• [WHAT YOU SHOULD DO]
Nothing in the data should be altered when it is repeated in full.

Dataset excerpts
────────

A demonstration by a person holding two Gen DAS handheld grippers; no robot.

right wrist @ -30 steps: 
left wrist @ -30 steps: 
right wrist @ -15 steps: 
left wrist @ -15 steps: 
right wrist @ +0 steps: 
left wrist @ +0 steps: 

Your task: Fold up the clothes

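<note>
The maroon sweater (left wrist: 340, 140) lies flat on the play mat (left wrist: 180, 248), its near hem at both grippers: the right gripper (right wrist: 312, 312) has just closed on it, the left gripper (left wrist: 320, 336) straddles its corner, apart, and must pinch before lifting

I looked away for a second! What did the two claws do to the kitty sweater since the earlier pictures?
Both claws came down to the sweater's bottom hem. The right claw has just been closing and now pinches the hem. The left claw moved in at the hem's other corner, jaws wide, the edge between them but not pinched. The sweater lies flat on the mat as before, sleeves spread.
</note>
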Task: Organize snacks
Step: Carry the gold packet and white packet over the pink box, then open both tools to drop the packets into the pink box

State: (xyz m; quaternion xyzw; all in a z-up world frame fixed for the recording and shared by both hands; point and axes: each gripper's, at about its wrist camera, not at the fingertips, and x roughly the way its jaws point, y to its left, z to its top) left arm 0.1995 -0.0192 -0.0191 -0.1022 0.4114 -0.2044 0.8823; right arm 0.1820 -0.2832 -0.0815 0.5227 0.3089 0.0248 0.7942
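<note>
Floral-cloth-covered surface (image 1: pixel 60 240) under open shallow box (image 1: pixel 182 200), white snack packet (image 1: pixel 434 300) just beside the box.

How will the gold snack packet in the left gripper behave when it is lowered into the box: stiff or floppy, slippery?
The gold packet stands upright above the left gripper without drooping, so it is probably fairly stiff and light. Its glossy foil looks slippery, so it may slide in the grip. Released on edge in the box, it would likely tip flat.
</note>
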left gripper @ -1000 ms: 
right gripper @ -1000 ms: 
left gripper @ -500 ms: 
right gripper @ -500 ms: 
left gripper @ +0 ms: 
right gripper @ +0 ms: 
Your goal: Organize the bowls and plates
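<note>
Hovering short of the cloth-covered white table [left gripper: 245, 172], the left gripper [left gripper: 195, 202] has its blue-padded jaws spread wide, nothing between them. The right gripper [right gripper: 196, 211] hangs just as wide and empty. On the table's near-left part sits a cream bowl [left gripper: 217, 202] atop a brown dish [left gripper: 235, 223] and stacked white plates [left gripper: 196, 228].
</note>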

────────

• [SOLUTION FOR THIS PROBLEM]
A demonstration by a person holding two Gen DAS handheld grippers; no robot.

right wrist @ -30 steps: 
left wrist @ -30 steps: 
right wrist @ -15 steps: 
left wrist @ -15 steps: 
right wrist @ +0 steps: 
left wrist @ +0 steps: 

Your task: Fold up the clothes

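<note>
The maroon sweater (left wrist: 340, 140) lies flat on the play mat (left wrist: 180, 248), its near hem at both grippers: the right gripper (right wrist: 312, 312) has just closed on it, the left gripper (left wrist: 320, 336) straddles its corner, apart, and must pinch before lifting

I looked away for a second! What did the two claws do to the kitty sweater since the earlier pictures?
Both claws came down to the sweater's bottom hem. The right claw has just been closing and now pinches the hem. The left claw moved in at the hem's other corner, jaws wide, the edge between them but not pinched. The sweater lies flat on the mat as before, sleeves spread.
</note>
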Task: Organize snacks
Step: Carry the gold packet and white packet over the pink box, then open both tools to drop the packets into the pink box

State: (xyz m; quaternion xyzw; all in a z-up world frame fixed for the recording and shared by both hands; point and axes: each gripper's, at about its wrist camera, not at the fingertips, and x roughly the way its jaws point, y to its left, z to its top) left arm 0.1995 -0.0192 -0.0191 -0.1022 0.4114 -0.2044 0.8823; right arm 0.1820 -0.2832 -0.0815 0.5227 0.3089 0.0248 0.7942
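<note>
Floral-cloth-covered surface (image 1: pixel 60 240) under open shallow box (image 1: pixel 182 200), white snack packet (image 1: pixel 434 300) just beside the box.

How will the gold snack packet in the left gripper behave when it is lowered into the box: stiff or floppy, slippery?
The gold packet stands upright above the left gripper without drooping, so it is probably fairly stiff and light. Its glossy foil looks slippery, so it may slide in the grip. Released on edge in the box, it would likely tip flat.
</note>
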left gripper @ -1000 ms: 
right gripper @ -1000 ms: 
left gripper @ -500 ms: 
right gripper @ -500 ms: 
left gripper @ +0 ms: 
right gripper @ +0 ms: 
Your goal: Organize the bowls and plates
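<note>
Hovering short of the cloth-covered white table [left gripper: 245, 172], the left gripper [left gripper: 195, 202] has its blue-padded jaws spread wide, nothing between them. The right gripper [right gripper: 196, 211] hangs just as wide and empty. On the table's near-left part sits a cream bowl [left gripper: 217, 202] atop a brown dish [left gripper: 235, 223] and stacked white plates [left gripper: 196, 228].
</note>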

The exercise has been answered in full.